The Women Who Reshaped Modern Photography

A major exhibition shows how women photographers pictured themselves as they wished to be seen, both behind and before the camera.

Ilse Bing, Self-Portrait With Leica, 1931
Courtesy the collection of Michael Mattis and Judith Hochberg/Ilse Bing Estate

At the end of Henrik Ibsen’s 1879 play A Doll’s House, Nora slams the door on domesticity, tired of how her whole life she’s been nothing but a “doll child,” first to her father, then to her husband. Performed in England in 1889, the play exemplified the emerging “New Woman” that would be named by Irish writer Sarah Grand a few years later. Audiences at the time were scandalized that, in search of greater freedom, Nora would leave her husband—even her children!—in order to do what, exactly? And to what end?
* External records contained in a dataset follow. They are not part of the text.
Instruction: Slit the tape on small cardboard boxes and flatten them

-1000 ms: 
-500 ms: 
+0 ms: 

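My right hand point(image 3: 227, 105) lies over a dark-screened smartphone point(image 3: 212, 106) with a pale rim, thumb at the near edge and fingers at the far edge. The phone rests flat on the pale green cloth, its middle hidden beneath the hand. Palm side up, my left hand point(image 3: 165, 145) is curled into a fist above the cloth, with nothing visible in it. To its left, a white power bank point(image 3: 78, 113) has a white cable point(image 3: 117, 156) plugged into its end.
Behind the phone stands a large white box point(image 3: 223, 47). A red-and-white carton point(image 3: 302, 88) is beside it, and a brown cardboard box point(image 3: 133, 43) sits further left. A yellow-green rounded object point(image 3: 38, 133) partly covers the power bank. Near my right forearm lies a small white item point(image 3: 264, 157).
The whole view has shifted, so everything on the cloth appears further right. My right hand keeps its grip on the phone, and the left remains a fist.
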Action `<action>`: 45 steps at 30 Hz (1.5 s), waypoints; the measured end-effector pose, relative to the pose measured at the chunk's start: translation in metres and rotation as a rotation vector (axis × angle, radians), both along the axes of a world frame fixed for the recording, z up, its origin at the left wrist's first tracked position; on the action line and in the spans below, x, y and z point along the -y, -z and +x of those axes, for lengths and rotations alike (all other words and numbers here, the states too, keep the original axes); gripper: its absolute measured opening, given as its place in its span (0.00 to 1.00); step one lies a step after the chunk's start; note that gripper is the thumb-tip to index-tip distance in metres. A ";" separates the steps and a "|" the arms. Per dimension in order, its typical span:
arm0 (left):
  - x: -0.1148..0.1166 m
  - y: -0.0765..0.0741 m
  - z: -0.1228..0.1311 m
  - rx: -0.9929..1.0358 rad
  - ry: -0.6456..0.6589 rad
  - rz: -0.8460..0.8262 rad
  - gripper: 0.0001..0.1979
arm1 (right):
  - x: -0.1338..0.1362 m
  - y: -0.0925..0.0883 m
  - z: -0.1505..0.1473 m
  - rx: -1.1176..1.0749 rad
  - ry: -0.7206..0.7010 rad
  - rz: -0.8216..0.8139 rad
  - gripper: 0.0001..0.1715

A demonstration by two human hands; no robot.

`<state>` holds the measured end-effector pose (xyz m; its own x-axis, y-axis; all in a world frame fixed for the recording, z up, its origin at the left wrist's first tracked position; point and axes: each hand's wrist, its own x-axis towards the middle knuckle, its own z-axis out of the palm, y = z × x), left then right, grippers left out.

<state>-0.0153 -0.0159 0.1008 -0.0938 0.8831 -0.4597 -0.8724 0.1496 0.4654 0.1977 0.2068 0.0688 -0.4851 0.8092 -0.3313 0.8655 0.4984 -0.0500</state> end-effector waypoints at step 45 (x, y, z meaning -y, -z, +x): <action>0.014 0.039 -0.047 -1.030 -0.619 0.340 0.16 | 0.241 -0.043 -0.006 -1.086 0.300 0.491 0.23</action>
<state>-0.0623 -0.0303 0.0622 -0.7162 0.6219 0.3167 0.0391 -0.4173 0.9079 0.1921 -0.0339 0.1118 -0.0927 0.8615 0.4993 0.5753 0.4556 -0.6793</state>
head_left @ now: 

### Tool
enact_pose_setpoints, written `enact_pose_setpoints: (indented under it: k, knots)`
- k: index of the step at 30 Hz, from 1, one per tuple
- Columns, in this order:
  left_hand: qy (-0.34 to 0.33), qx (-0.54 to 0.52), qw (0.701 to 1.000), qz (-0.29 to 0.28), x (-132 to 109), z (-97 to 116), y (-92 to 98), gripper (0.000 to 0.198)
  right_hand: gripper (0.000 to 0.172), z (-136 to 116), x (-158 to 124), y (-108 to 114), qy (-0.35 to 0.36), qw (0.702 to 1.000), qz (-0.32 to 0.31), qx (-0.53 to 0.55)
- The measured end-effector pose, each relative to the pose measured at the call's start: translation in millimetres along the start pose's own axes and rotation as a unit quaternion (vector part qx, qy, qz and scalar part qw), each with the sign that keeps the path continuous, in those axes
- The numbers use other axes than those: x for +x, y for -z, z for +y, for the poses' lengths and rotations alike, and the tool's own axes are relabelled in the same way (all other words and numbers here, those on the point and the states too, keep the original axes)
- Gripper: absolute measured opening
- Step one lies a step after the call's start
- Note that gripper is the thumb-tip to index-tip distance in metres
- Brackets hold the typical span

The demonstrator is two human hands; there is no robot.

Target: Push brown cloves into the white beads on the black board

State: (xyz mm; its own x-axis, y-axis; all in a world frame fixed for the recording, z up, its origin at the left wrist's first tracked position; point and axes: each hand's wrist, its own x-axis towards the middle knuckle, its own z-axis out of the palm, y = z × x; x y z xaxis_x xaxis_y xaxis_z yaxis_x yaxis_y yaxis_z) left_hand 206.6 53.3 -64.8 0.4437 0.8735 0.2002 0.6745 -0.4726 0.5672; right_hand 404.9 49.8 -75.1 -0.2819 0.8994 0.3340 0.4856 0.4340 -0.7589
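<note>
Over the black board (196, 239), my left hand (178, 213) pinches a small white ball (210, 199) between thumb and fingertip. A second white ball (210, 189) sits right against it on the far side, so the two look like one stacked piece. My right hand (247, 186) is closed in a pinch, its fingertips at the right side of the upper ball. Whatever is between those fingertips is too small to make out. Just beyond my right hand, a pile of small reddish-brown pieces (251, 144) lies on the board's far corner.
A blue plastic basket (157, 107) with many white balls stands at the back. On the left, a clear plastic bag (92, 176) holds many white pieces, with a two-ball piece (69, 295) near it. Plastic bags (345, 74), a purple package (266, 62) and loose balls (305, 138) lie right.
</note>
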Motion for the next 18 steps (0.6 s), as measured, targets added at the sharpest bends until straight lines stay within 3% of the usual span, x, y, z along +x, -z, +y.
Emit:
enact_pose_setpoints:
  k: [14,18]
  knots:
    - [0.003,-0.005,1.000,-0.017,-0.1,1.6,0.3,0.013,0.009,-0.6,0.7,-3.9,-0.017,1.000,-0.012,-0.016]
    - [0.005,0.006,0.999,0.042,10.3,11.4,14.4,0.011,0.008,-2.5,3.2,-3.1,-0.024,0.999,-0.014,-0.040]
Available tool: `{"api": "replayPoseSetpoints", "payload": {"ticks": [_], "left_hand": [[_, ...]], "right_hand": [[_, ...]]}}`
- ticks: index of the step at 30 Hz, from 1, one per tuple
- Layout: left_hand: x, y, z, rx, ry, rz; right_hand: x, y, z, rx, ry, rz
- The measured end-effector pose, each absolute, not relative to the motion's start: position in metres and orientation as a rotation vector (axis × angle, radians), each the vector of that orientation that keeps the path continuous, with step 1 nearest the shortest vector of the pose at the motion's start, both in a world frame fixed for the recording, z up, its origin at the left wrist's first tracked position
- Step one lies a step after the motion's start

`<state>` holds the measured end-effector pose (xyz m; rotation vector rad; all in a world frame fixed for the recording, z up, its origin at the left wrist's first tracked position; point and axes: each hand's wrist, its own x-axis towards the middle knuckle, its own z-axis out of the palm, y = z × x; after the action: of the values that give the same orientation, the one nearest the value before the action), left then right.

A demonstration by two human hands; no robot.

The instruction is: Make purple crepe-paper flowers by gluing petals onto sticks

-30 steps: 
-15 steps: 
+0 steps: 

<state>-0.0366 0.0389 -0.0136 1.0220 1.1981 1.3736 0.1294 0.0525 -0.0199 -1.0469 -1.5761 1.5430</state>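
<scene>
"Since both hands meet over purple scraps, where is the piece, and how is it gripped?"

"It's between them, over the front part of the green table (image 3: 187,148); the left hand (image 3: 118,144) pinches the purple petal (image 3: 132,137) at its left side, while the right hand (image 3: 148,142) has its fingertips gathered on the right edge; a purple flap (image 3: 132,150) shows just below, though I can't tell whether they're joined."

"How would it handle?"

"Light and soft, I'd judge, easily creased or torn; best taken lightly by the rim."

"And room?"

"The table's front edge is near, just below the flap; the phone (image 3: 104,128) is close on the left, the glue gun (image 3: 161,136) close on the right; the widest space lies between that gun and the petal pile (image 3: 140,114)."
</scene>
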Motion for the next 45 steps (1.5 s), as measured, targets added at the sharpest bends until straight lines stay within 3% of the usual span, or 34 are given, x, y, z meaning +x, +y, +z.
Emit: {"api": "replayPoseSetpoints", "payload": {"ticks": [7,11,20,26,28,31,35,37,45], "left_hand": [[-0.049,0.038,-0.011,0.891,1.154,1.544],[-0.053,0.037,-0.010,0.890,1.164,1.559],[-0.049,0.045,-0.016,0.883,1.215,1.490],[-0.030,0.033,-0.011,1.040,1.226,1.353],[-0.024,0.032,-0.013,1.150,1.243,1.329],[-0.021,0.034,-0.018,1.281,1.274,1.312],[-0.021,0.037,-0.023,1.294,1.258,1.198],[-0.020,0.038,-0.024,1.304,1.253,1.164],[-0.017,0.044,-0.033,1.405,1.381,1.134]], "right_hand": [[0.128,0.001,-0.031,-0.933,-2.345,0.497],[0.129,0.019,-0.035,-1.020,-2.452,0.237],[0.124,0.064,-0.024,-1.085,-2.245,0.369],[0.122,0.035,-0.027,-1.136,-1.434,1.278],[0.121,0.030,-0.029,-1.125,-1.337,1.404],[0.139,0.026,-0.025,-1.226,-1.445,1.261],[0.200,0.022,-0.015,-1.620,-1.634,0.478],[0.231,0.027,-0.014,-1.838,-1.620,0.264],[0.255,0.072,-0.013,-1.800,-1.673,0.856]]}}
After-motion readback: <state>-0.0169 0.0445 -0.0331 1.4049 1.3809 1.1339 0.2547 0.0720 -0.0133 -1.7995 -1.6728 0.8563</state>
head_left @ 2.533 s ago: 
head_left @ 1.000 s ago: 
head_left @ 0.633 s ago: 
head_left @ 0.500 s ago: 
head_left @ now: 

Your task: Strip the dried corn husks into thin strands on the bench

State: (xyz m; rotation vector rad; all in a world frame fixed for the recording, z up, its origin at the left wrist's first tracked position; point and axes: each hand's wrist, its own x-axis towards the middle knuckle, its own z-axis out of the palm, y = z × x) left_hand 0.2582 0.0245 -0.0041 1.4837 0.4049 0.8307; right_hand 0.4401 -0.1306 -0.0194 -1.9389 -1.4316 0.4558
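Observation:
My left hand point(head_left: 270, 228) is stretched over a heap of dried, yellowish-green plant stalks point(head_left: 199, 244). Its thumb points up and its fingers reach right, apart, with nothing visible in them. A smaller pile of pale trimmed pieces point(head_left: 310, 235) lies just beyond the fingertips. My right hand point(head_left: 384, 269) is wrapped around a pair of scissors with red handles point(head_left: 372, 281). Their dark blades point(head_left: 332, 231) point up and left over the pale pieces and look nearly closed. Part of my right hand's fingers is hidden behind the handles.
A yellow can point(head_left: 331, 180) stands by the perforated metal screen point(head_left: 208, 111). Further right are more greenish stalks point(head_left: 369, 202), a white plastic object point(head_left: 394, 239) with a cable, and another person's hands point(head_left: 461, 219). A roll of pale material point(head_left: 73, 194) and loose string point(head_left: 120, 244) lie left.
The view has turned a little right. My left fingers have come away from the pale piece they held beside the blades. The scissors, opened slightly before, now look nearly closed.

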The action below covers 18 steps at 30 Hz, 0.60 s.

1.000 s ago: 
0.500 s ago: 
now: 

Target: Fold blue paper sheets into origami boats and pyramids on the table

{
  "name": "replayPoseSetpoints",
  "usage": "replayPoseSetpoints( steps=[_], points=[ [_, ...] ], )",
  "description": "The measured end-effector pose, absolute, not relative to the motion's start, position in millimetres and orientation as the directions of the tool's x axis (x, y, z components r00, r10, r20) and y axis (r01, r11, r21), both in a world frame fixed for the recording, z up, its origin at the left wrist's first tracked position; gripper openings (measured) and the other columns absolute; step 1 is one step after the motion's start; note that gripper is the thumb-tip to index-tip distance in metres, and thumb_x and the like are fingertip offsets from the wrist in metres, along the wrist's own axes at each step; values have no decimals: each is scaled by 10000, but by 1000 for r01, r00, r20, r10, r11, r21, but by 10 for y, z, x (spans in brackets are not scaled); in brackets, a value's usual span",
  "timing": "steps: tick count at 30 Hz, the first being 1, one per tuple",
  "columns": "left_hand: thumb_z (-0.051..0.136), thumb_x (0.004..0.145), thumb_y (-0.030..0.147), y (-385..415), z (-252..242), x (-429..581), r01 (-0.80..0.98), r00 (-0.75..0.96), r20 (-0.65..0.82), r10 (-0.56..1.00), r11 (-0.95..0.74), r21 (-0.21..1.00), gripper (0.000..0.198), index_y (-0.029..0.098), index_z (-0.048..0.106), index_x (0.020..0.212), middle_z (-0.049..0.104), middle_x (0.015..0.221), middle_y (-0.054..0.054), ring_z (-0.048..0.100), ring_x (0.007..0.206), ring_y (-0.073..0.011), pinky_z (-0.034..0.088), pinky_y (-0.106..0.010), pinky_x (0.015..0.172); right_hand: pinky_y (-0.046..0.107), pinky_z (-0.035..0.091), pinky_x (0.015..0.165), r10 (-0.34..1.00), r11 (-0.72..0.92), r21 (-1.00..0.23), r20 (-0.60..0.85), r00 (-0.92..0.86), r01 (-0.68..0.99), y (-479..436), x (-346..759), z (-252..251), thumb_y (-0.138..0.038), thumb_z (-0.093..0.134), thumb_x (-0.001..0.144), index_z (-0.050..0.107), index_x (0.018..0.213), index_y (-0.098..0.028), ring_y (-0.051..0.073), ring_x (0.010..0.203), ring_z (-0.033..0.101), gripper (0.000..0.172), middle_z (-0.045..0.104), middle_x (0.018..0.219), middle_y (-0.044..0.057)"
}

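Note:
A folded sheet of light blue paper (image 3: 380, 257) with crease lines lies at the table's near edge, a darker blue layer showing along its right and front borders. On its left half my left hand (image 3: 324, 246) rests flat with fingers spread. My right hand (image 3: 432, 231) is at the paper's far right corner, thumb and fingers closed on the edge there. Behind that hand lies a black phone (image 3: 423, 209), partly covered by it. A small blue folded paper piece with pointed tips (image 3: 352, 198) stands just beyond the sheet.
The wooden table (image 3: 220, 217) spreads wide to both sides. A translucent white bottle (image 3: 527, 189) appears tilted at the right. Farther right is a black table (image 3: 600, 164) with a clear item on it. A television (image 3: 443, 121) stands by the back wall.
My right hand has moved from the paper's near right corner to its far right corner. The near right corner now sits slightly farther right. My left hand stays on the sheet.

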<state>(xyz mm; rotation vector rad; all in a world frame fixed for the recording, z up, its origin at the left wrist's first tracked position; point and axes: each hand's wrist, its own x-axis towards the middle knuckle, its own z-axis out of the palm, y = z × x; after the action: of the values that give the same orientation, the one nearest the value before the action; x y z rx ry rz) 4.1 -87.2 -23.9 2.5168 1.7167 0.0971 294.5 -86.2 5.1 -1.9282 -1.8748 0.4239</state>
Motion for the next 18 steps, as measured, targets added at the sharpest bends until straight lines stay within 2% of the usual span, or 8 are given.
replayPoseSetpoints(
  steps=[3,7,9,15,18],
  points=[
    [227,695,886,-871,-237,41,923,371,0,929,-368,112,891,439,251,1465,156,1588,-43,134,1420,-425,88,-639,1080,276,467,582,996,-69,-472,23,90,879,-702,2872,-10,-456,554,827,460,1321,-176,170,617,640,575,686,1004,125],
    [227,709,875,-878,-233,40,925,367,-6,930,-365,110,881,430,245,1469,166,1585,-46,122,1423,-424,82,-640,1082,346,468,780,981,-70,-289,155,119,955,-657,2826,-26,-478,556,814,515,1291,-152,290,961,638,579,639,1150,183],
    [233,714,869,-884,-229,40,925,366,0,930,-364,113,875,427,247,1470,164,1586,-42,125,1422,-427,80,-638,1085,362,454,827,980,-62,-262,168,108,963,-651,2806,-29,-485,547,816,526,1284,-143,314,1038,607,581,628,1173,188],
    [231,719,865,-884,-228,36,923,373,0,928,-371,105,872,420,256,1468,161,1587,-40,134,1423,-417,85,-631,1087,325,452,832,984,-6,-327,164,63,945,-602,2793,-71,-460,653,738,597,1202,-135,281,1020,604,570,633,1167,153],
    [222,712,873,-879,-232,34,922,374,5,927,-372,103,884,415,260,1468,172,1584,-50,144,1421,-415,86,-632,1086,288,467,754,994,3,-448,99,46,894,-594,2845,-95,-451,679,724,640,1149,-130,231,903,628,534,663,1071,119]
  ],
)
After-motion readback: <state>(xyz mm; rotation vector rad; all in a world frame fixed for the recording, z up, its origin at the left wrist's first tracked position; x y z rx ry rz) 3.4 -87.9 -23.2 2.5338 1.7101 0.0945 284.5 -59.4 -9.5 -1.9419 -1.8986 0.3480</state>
Unknown photographer, Tsuneko Sasamoto, Tokyo, 1940
Unknown photographer, Tsuneko Sasamoto, Tokyo, 1940
Courtesy Tsuneko Sasamoto/Japan Professional Photographers Society

The New Woman may be most familiar as an aesthetic: sporting bloomers (later trousers) and cropped hair, “rational dress” and androgyny lite, she stands by her bicycle with a cigarette, exuding freedom and sexual liberation. Facing obstacles different from her working-class (who were already laboring outside the home) and aristocratic (who had more freedom generally) peers, the bourgeois nineteenth-century New Woman strove to free herself from the confines of the Victorian “angel in the house” ideal that emphasized a separation between public and private spaces, itself a function of the developing middle class. Fundamentally born of increased rights and opportunities for bourgeois European women, the New Woman (or nouvelle femme, neue Frau, modan gāru, xin nüxing, al-mar ‘a al-jadida) would develop into the twentieth century as women around the world sought new freedoms.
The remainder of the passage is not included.